__PROBLEM STATEMENT__. Transcribe the lines below exactly. No image belongs in the transcription.
((
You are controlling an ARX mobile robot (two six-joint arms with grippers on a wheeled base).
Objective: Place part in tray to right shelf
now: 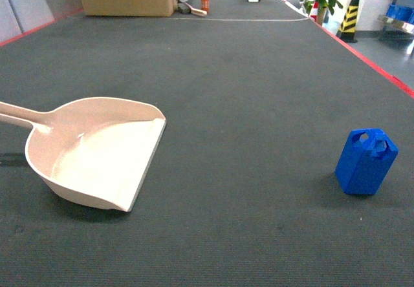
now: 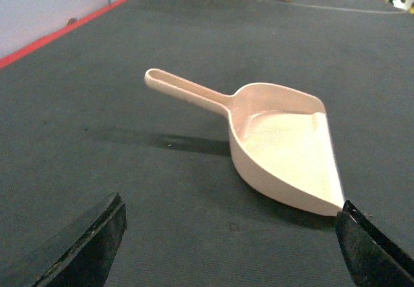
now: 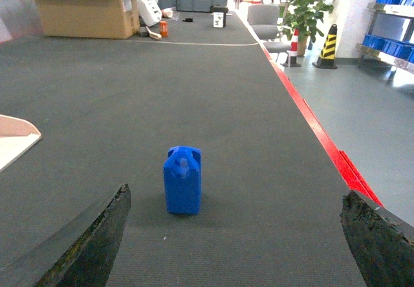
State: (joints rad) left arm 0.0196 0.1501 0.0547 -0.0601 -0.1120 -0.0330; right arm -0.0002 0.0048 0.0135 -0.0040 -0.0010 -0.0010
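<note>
On grey carpet, part (image 1: 365,161) stands well apart from tray (image 1: 97,151); both jaws wide

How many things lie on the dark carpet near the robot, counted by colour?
Beige: 1, the dustpan-shaped tray
Bright blue: 1, the small block part, standing upright and apart from the tray
Total: 2

Blue part (image 1: 366,161) upright on carpet, beige tray (image 1: 97,151) well apart
</note>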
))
__SOLUTION TO THE EXERCISE__.
You are controlling an ARX mobile robot (two six-joint arms with grippers on a wheeled base).
Objective: Place part in tray to right shelf
now: 
now: 
now: 
State: (joints rad) left arm 0.0196 0.1501 0.0547 -0.0601 -0.1120 -0.0330; right arm -0.0002 0.0048 0.0135 -0.0040 -0.0010 -0.0010
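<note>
On grey carpet, part (image 1: 365,161) stands well apart from tray (image 1: 97,151); both jaws wide

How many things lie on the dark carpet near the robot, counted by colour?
Beige: 1, the dustpan-shaped tray
Bright blue: 1, the small block part, standing upright and apart from the tray
Total: 2

Blue part (image 1: 366,161) upright on carpet, beige tray (image 1: 97,151) well apart
</note>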

This completes the answer to the exercise.